Cloud subscription generated $104.85 million last quarter and is positioned as the structural growth engine as customers migrate from perpetual licenses to SaaS. This shift expands lifetime value through steady ARR growth and reduces revenue lumpiness associated with on-premise license deals. For the current quarter, recurring revenue arithmetic is favorable: installed module expansion, cross-sell into transportation and order management, and seat or capacity upsells from volume growth post-holiday peak all support subscription durability. Operating leverage from cloud at scale also supports EBIT resilience, as suggested by the projected EBIT of $0.09 billion on $0.27 billion of revenue. Investors are watching net retention and attach rates to gauge sustainability, and the year-over-year revenue growth forecast of 4.90% implies moderation from earlier high-teens phases consistent with a larger base. A higher subscription mix tends to buoy gross margin over time, offsetting variability in services and hardware.

Key stock price drivers this quarter: Margin cadence, ARR signals, and deal timing

Three factors are likely to drive the share price reaction around results. Margin cadence matters because the group’s last quarter gross margin of 56.56% and net margin of 21.26% set a high-quality benchmark; any upside or downside around services utilization, cloud infrastructure costs, or support expenses will influence EPS relative to the $1.12 forecast. Annualized recurring revenue and net retention metrics are the cleanest indicators of demand quality for cloud, and commentary on renewal cycles, contract durations, and enterprise expansions will shape the outlook for 2026 ARR growth. Deal timing remains a tactical variable: while perpetual license revenue is already a small slice at $1.36 million last quarter, timing of large cloud contracts and multi-module expansions can still skew quarterly optics; evidence of a steady pipeline conversion should support confidence in revenue visibility even if reported growth moderates to mid-single digits.

Analyst Opinions

The balance of recent institutional commentary tilts positive, with the majority highlighting cloud subscription momentum and defensible margins as near-term supports for revenue and EPS. The consensus skew reflects expectations for stable demand from retail and logistics customers, a resilient pipeline of warehouse and omnichannel projects, and favorable operating leverage from a growing recurring revenue base. Analysts also emphasize that the company’s prior quarter outperformance versus estimates—revenue of $0.28 billion against a $0.27 billion consensus and adjusted EPS of $1.36 versus a $1.18–$1.20 range—establishes a constructive setup for the current quarter, where the bar is set at $0.27 billion of revenue and $1.12 EPS.

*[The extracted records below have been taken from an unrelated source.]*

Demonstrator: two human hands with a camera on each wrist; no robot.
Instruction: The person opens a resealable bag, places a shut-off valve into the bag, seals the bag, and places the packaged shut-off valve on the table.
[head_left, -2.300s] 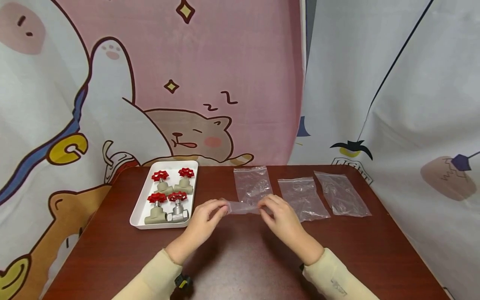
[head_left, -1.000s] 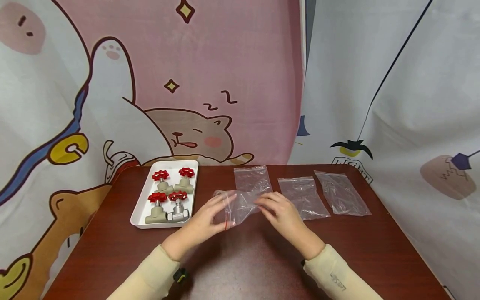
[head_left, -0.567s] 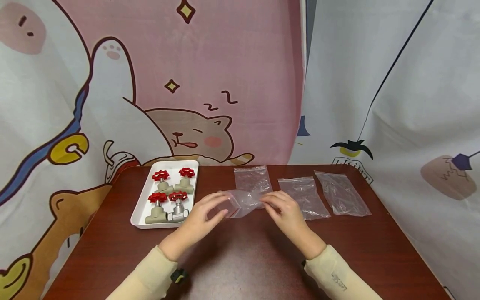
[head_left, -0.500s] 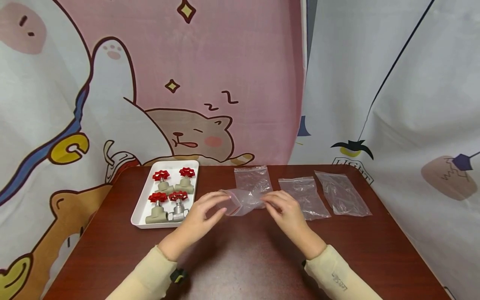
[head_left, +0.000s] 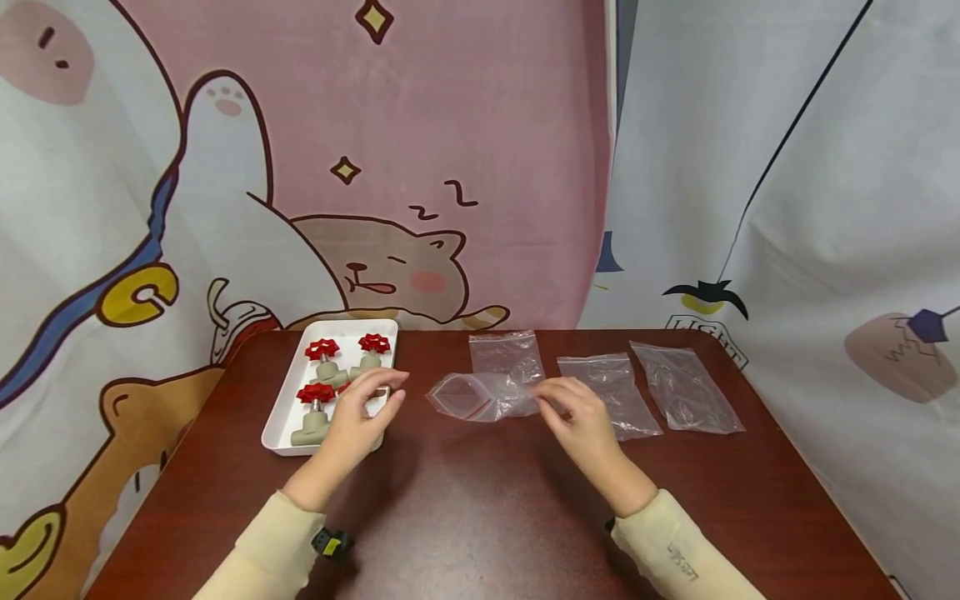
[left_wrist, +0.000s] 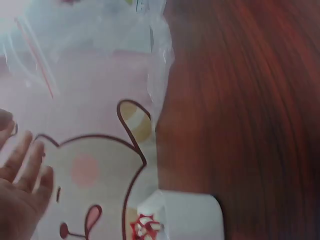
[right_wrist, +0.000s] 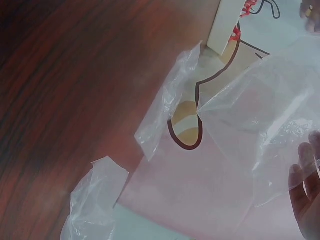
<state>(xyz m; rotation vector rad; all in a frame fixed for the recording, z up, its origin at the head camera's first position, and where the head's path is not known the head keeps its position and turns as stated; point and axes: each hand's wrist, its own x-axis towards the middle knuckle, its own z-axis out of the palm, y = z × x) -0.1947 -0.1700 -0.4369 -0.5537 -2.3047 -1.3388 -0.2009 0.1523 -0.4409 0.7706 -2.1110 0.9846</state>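
Observation:
My right hand (head_left: 587, 429) pinches one end of a clear zip-lock bag (head_left: 480, 396) between thumb and fingers. The bag is held above the table with its mouth, lined in red, spread wide toward the left. In the right wrist view the bag (right_wrist: 265, 105) stretches from the fingers. My left hand (head_left: 351, 427) is apart from the bag, fingers loosely bent and holding nothing, over the right side of a white tray (head_left: 282, 418). In the tray stand several valves with red handwheels, among them a beige valve (head_left: 311, 427). The left hand covers most of the front right valve.
Flat on the table (head_left: 480, 517) lie more clear bags: one behind the held bag (head_left: 506, 354), one to its right (head_left: 611, 392) and one at far right (head_left: 686, 387). A printed cloth (head_left: 480, 125) hangs behind the table.
Both hands worked at the bag's mouth, which went from flat to spread. The left hand then let go and moved left to the tray. The right hand kept its pinch, barely moving.

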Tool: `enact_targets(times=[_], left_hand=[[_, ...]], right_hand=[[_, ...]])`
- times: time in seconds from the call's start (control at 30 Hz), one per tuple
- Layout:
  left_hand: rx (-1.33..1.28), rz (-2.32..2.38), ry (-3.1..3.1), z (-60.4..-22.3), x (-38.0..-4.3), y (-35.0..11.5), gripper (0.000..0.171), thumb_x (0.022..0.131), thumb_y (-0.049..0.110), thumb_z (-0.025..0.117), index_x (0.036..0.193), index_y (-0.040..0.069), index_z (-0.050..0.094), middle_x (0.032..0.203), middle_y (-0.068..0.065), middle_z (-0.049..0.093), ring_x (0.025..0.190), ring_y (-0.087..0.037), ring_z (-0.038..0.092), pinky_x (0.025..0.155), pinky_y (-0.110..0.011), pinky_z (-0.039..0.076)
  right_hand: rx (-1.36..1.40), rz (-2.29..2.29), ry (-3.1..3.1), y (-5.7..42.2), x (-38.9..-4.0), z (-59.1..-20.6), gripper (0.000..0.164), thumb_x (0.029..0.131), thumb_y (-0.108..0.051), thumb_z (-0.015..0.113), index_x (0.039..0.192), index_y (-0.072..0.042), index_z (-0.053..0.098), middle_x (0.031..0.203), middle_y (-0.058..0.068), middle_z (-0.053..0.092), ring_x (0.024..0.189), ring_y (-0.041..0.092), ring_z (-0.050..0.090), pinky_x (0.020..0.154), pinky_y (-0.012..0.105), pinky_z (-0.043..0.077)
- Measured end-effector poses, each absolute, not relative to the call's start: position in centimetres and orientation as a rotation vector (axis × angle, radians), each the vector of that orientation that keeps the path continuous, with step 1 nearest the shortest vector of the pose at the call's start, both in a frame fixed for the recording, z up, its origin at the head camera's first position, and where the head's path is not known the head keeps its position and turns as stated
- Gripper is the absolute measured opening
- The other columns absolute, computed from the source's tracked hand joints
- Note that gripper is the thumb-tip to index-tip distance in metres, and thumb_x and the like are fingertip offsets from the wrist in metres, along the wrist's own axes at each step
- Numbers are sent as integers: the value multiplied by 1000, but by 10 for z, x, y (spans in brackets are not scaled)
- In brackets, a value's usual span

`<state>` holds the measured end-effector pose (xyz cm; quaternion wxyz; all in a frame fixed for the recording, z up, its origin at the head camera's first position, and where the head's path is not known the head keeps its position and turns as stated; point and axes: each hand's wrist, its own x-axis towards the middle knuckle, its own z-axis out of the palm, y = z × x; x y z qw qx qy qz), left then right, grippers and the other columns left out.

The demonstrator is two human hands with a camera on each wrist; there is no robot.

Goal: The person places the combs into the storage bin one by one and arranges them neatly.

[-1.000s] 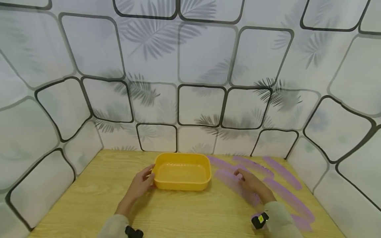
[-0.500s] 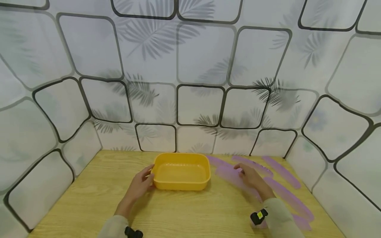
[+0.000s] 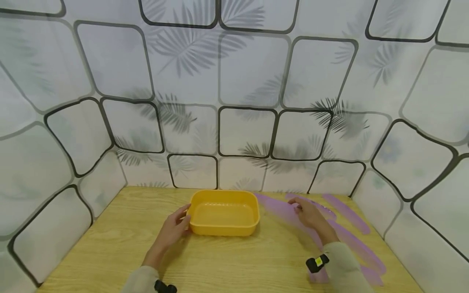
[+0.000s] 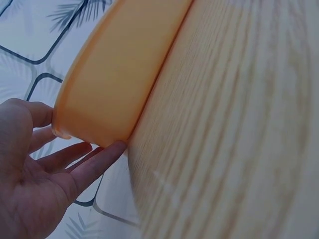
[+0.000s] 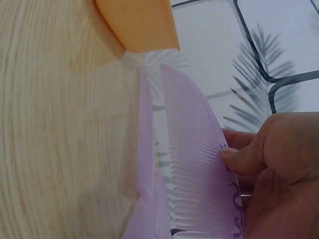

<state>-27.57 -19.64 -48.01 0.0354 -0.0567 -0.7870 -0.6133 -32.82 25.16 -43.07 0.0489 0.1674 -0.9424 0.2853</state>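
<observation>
A yellow plastic tray (image 3: 224,215) sits on the table; its visible inside is bare. My left hand (image 3: 174,227) holds its left end: in the left wrist view the thumb is at the rim and the fingertips touch the end wall low down. To the tray's right, my right hand (image 3: 309,215) pinches a translucent purple comb (image 5: 199,144) by its back between thumb and fingers. The comb stands on edge with its teeth toward the table, raised a little. Dark patterns mark its back. Another purple comb (image 5: 145,134) lies flat just beneath it.
Several more purple combs lie on the table's right part, such as one near the back (image 3: 346,212) and one beside the right forearm (image 3: 360,247). The wood-grain table (image 3: 220,264) meets patterned wall covering (image 3: 249,130) on three sides.
The comb in my right hand has shifted slightly up and back, now overlapping the comb behind it in the head view. The left hand and tray stay in place.
</observation>
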Motion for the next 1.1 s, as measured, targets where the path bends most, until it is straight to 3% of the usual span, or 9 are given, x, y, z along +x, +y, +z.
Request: enact_targets(times=[0.43, 0.67, 0.93, 1.1], left_hand=[[-191, -1879, -2419, -478, -275, -195, 49, 109, 7, 49, 155, -5, 39, 149, -40, 47, 128, -50, 60, 84, -44, 65], [-176, -1880, -2416, -482, -276, -196, 49, 109, 9, 49, 155, -4, 40, 149, -39, 46, 129, -49, 59, 84, -43, 65], [-161, -1886, -2407, -483, -275, -196, 49, 109, 9, 49, 155, -3, 40, 148, -38, 48, 127, -48, 61, 84, -43, 65], [-167, -1877, -2414, -482, -275, -196, 49, 109, 10, 49, 155, -3, 40, 148, -38, 48, 127, -48, 61, 84, -44, 65]], right_hand=[[531, 893, -2864, 241, -329, -423, 30, 102, 5, 48, 127, -1, 64, 122, 28, 67, 95, 30, 65, 73, 42, 51], [501, 838, -2890, 235, -331, -415, 32, 104, 2, 46, 129, -3, 65, 125, 28, 67, 102, 36, 67, 77, 46, 55], [493, 803, -2871, 231, -333, -405, 33, 102, 5, 46, 127, -2, 66, 120, 29, 68, 81, 25, 59, 72, 39, 48], [466, 774, -2885, 228, -335, -398, 32, 103, 2, 46, 128, -4, 66, 121, 27, 69, 87, 30, 64, 76, 46, 52]])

Positive institutional views underscore three points that inform the majority perspective. First, subscription mix expansion is expected to continue, improving revenue quality and smoothing seasonal variability. Second, the EBIT forecast of $0.09 billion on revenue of $0.27 billion suggests healthy profitability despite investment in go-to-market and R&D, which supports a durable margin profile. Third, the services engine remains active as complex, multi-site deployments transition to steady-state phases that open incremental expansion opportunities for transportation and order orchestration, underpinning cross-sell. As a result, the majority of analysts see near-term upside skew if subscription growth and services utilization hold, even if headline revenue growth moderates to mid-single digits.

Disclaimer: Investing carries risk. This is not financial advice. The above content should not be regarded as an offer, recommendation, or solicitation on acquiring or disposing of any financial products, any associated discussions, comments, or posts by author or other users should not be considered as such either. It is solely for general information purpose only, which does not consider your own investment objectives, financial situations or needs. TTM assumes no responsibility or warranty for the accuracy and completeness of the information, investors should do their own research and may seek professional advice before investing.